Pain mitigation when dehorning and castrating cattle is a requirement under the Canadian code of practice.
It acknowledges that those procedures are painful but the study of pain in cattle is an ongoing and complicated process.
Dr. Karen Schwartzkopf-Genswein of Agriculture Canada is in the midst of a five-year study on the topic, using $1.2 million provided through the Beef Cattle Research Council.
She said the funding source speaks loudly, indicating producers’ need for information about pain control, its effectiveness and how to practically, efficiently and economically administer it.
The practicality question is often posed to Schwartzkopf-Genswein.
Other stories in this special feature on animal health:
- Benefits of early vaccinations carry on through calf’s life: research
- Vaccinations not a cure-all, but important in prevention
- Pain relief both ethical and economical
- Nasal vaccines deliver solid infection protection
- Low-cost producers must vaccinate animals
“I think it makes my job more needed because I think we have to provide answers.
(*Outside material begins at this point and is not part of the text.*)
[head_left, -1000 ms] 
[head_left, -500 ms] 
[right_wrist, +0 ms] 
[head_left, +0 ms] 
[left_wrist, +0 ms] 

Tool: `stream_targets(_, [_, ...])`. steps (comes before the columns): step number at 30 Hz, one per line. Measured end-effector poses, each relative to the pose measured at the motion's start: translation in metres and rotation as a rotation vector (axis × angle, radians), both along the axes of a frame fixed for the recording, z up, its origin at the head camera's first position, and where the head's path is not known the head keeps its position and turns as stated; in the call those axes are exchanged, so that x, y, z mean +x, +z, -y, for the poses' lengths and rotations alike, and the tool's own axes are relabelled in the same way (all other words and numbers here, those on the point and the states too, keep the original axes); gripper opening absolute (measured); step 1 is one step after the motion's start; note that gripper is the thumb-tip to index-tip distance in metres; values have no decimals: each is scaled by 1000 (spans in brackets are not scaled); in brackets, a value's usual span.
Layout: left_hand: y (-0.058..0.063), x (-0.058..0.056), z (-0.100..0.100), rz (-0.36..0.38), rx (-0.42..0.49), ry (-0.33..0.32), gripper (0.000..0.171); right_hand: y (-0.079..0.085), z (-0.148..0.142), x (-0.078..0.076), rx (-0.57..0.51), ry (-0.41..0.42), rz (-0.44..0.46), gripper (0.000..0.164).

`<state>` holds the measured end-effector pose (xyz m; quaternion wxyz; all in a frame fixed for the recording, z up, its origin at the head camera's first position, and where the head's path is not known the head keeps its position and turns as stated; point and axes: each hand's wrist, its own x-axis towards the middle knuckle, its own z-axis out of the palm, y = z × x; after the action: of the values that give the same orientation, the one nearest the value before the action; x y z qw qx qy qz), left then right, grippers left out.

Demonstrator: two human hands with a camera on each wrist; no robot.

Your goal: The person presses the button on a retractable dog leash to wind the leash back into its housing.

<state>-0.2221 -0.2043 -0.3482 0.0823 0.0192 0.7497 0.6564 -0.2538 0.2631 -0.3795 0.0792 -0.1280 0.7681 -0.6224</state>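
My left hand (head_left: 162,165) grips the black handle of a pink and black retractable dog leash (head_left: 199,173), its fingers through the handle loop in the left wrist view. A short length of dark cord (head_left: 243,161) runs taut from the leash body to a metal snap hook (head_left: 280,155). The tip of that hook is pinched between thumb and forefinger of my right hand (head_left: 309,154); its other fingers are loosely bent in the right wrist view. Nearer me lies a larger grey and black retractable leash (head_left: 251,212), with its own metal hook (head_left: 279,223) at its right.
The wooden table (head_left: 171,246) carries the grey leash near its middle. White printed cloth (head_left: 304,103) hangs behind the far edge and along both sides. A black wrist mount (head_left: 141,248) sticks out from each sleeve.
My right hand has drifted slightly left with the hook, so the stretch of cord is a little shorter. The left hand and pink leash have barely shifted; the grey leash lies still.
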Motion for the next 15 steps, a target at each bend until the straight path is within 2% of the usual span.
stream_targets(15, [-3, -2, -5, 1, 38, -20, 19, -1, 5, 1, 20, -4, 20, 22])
Part of this is you also have to know when to say it’s not working.
“I believe in every way that pain mitigation is the right thing to do for the industry and (producers) will get any amount of grief if they don’t do something about it. The question is, you need to do the work to show what’s the best thing to do. The fact that we’re even doing the work is a message to the public … but we are sensitive to what the producers have to deal with.”
In a presentation at the Lethbridge Tiffin Conference in mid-January, Schwartzkopf-Genswein listed the pain studies completed that are now being analyzed:
- effect of time of administration of meloxicam
- effect of single does meloxicam in one-week-old calves
- effect of combination of lidocaine and meloxicam
- effect of meloxicam on multiple painful procedures
- pasture study on age and method of castration
- wound healing and the effect of various agents
Meloxicam figures highly in studies because it lasts longer than other available drugs and has a generic, orally applied form. It is one of few analgesics registered for pain relief in cattle. There were high hopes for the drug in early days of study, said Schwartzkopf-Genswein, but now researchers have learned it has limitations.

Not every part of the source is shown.